*Task prompt*.
Everything from the first line of the material below through the line containing "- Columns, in" is to be printed exactly, and nothing more.

*Exercise data*.
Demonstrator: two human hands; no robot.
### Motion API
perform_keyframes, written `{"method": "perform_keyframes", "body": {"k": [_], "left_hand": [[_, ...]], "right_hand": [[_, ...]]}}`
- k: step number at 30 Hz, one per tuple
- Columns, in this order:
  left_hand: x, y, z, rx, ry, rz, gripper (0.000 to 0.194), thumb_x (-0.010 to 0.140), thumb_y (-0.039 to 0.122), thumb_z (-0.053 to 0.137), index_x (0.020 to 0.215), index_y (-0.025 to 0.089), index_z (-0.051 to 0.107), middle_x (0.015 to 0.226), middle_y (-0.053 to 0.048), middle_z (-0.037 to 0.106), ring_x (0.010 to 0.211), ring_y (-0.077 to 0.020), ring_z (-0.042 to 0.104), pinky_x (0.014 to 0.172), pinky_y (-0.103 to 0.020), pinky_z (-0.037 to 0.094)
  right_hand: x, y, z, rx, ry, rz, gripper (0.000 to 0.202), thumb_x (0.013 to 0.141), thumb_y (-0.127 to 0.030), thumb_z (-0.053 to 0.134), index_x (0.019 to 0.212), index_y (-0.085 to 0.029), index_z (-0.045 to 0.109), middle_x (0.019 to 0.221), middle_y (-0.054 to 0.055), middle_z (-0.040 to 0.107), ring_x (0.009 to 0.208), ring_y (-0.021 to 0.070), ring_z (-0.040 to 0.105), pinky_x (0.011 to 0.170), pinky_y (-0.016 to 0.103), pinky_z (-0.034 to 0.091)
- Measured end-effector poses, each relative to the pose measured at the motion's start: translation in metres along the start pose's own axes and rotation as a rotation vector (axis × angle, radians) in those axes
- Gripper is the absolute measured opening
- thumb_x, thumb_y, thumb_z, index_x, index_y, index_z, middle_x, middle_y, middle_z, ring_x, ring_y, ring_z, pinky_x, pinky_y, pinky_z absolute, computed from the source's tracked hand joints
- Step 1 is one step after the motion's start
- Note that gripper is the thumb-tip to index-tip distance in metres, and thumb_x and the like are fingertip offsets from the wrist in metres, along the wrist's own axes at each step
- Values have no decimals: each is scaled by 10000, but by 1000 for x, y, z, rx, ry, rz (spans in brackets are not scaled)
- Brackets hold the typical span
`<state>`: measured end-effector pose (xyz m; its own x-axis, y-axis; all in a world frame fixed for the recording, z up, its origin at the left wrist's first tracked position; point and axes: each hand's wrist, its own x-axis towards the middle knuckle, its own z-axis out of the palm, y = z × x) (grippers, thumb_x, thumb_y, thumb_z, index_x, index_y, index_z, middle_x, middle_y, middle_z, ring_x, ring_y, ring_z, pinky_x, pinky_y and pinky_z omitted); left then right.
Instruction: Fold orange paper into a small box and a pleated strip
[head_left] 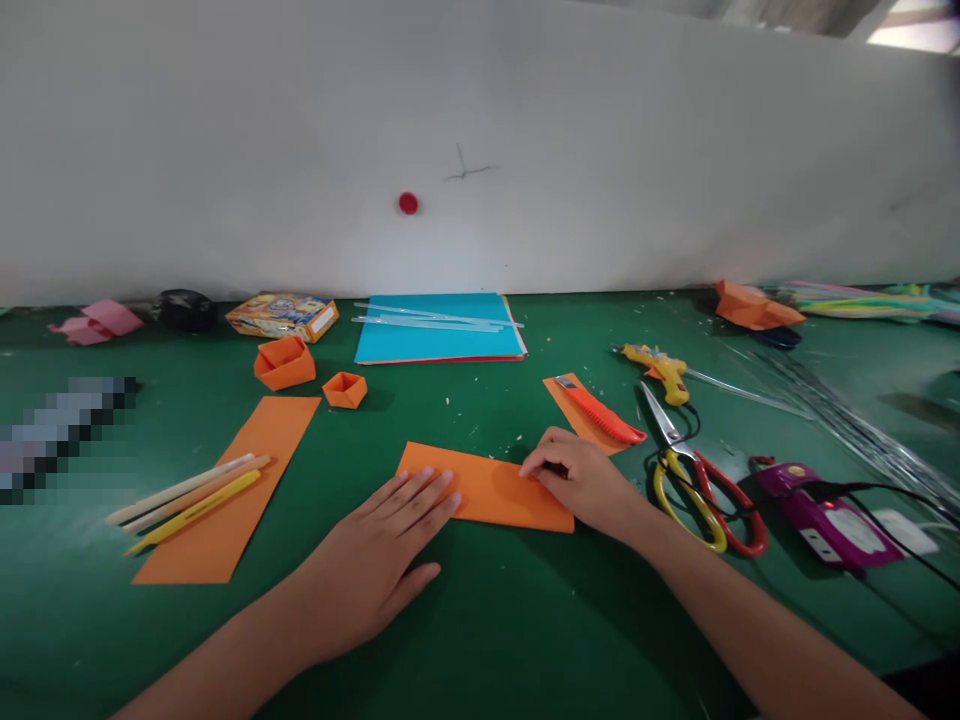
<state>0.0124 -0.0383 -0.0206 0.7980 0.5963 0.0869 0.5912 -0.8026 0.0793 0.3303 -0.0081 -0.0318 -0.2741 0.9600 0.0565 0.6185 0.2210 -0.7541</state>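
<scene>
A folded strip of orange paper point(491, 492) lies flat on the green table in front of me. My left hand point(382, 555) rests on its left end, palm down with the fingers stretched out. Over the right part of the strip, my right hand point(581, 475) is curled, thumb and fingertips brought together at the paper's surface. Whether the paper's edge is between those fingertips is hard to see. Just beyond the right hand, a red box cutter point(600, 412) lies on a smaller orange paper piece point(559, 398).
Scissors point(686, 465), a yellow glue gun point(660, 370) and a purple power strip point(829, 515) with cables lie right. Several pens point(199, 510) rest on orange paper point(262, 440) at left. Small orange boxes point(285, 362) and blue sheets point(442, 345) stand near the white wall point(300, 150).
</scene>
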Motion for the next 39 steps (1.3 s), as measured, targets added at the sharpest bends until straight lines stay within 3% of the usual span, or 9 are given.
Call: {"method": "perform_keyframes", "body": {"k": [20,25,31,39], "left_hand": [[-1,3,-2,-18,-50,-21,647,1044,440,394,1613,311,114,1671,-1,216,1524,-246,297,1256,-424,289],[0,1,-5,-30,-46,-20,599,1047,445,398,1599,341,191,1661,0,254,1517,-248,315,1237,-430,324],[2,-1,-4,-39,-62,-15,550,1037,458,428,1564,411,278,1665,4,240,1513,-283,318,1219,-475,352],[2,2,-6,-27,-108,-28,558,1043,455,406,1573,418,237,1674,-13,202,1518,-298,302,1208,-514,364]], "right_hand": [[1,-3,-2,11,-9,-14,353,833,-44,481,784,-243,767,958,46,629,868,179,632,748,318,519],[1,-4,-3,-9,-26,-3,352,843,-42,484,779,-243,766,969,47,627,897,185,633,788,332,521],[0,-6,-6,-93,-72,-92,377,849,-21,467,843,-246,770,1007,49,626,970,198,624,847,355,512],[-2,-10,-10,-147,-22,-231,364,880,-42,455,870,-245,758,991,64,638,959,213,603,850,381,514]]}}
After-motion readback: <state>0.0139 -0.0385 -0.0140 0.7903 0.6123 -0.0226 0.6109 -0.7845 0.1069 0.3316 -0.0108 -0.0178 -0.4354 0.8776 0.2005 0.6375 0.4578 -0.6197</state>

*Written solution*.
Demonstrator: two human hands; no robot.
### Motion API
perform_keyframes, written `{"method": "perform_keyframes", "body": {"k": [_], "left_hand": [[_, ...]], "right_hand": [[_, ...]]}}`
- k: step number at 30 Hz, one per tuple
- Columns, in this order:

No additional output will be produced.